Digo isso porque o filme tem um elenco surpreendentemente bom, recheado de nomes famosos como Julianne Moore, Gary Oldman, Anthony Mackie, Jennifer Jason Leigh e Wyatt Russell. Contudo, é quase como se todos eles estivessem em um nível completamente diferente de Amy Adams, que faz um profundo estudo de sua personagem. Os demais estão se divertindo muito – e isso é tão palpável que nós acabamos nos divertindo junto – e isso não combina nada com os contornos sombrios e dramáticos de Anna Fox.
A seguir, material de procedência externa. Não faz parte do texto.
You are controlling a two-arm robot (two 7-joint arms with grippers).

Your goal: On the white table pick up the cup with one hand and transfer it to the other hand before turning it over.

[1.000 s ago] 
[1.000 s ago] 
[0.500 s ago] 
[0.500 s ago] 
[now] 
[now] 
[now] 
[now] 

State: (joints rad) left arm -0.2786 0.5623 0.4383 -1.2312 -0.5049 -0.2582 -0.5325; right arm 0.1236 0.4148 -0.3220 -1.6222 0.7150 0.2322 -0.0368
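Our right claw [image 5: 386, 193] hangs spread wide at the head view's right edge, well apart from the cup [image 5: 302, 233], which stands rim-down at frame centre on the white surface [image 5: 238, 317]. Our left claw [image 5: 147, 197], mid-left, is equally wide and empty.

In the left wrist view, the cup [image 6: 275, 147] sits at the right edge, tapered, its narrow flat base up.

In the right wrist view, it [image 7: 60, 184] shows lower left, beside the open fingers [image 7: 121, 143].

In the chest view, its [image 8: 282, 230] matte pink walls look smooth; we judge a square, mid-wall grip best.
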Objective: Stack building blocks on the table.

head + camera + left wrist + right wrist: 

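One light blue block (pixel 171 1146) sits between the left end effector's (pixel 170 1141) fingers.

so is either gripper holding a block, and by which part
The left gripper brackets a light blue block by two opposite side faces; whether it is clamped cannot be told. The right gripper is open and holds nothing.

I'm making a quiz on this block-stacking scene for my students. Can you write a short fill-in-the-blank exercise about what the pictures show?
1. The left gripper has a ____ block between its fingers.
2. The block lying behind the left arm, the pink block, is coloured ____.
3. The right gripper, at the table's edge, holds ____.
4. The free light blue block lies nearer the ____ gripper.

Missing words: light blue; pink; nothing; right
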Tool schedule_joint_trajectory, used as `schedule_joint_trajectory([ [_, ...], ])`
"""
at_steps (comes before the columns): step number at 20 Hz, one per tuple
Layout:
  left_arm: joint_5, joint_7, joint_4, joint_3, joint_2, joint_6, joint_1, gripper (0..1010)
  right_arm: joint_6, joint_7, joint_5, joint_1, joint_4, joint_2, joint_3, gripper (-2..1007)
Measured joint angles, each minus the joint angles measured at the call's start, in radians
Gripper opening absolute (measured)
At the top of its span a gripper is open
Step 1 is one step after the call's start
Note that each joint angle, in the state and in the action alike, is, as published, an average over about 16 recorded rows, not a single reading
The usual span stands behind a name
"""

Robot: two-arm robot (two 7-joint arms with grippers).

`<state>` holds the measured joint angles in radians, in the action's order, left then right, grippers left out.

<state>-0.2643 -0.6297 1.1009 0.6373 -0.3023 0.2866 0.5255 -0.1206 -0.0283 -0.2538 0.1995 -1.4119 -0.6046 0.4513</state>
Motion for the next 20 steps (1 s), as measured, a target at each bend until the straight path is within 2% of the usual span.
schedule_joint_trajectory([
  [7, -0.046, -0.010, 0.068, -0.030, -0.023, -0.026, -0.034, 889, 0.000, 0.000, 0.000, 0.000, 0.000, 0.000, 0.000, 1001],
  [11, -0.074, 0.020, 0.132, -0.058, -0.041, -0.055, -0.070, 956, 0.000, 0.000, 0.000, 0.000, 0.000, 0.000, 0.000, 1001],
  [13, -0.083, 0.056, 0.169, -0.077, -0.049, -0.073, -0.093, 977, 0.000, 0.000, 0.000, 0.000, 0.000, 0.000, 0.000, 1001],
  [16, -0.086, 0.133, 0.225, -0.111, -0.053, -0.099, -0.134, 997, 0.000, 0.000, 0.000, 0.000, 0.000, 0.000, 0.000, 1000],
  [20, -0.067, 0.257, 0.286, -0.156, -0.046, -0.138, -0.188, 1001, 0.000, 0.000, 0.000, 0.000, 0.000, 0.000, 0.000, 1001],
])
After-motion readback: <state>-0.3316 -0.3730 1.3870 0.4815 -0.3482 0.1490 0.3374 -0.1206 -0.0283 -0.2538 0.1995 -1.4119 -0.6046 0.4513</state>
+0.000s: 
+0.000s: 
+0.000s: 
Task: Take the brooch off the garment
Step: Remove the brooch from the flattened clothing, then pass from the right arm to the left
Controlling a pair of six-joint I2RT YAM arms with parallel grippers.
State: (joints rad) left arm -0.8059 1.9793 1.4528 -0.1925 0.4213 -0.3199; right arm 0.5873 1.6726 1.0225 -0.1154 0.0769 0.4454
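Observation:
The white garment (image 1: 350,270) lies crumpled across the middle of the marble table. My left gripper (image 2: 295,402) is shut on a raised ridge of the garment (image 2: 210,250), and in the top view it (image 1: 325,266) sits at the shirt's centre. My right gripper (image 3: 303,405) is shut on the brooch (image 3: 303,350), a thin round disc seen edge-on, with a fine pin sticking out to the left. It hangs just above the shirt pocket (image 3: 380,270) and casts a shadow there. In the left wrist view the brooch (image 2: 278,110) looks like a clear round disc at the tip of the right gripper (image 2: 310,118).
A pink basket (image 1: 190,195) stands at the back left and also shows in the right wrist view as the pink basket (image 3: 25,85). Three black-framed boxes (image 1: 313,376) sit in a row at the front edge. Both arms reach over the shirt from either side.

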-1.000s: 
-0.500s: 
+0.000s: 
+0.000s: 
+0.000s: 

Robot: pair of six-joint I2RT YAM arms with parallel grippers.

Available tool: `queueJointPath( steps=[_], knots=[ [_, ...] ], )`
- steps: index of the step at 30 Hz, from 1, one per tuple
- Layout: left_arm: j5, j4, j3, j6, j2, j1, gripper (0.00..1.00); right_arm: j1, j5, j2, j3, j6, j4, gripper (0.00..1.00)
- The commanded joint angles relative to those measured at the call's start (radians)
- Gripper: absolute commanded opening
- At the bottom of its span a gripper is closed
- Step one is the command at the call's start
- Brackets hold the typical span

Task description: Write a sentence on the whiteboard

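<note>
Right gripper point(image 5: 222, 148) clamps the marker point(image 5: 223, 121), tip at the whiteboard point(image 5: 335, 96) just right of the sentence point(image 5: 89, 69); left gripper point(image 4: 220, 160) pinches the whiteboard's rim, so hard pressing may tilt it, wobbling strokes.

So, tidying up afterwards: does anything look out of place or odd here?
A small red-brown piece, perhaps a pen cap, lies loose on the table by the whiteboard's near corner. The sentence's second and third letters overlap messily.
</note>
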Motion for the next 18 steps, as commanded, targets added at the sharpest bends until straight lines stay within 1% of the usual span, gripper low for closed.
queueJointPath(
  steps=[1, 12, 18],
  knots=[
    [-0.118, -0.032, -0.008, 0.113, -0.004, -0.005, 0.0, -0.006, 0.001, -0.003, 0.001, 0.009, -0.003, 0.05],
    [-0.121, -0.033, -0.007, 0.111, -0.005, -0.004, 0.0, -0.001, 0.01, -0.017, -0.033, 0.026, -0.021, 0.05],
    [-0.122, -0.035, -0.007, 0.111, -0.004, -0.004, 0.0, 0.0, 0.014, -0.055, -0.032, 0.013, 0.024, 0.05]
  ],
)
E seria fácil culpar o roteirista Tracy Letts ou qualquer outro membro da produção por isso, mas a verdade é que A Mulher na Janela só é do jeito que é por conta de seu material fonte. O livro de A.J. Finn (autor que possui uma história tão fascinante e polêmica quanto sua obra) é um show de variedades e reviravoltas, com cada página dando um susto diferente no leitor. Se você sair do livro sem ter tido um infarto ou um ataque epilético, considere-se muito sortudo. E o filme, ainda que tente amenizar um pouco das reviravoltas inusitadas (e apelativas), acaba sendo fiel ao retratar a história com todos os seus contornos e plot twists.
No fim, o que resta é não levar nada do que vemos a sério – e quando fazemos isso, o filme realmente adquire várias qualidades que eram invisíveis até então. Além da trama veloz, temos um festival de atuações exageradas e caricatas, uma Amy Adams completamente descompensada e reviravoltas tão – perdão pela palavra – burras que tudo acaba sendo divertido e engraçado. É, por exemplo, um ótimo filme para ver com aquele seu amigo que não consegue assistir nada sem fazer trinta piadas sem graça – garanto que até elas vão ficar engraçadas.
Por essas e outras, digo que entendo a reação inicial das pessoas naquelas sessões de teste sobre A Mulher na Janela. Definitivamente, é um filme que pode soar desastroso à primeira vista – e se você for esperando algo muito cerebral ou dramático, nos moldes de Garota Exemplar, certamente vai encontrar algo medonho. Porém, se você já for esperando a bagaceira, ela virá até você como um presente e duvido que você não vai sair com um mísero sorriso do rosto, mesmo odiando tudo que acabou de ver.
A Mulher na Janela está disponível no catálogo da Netflix.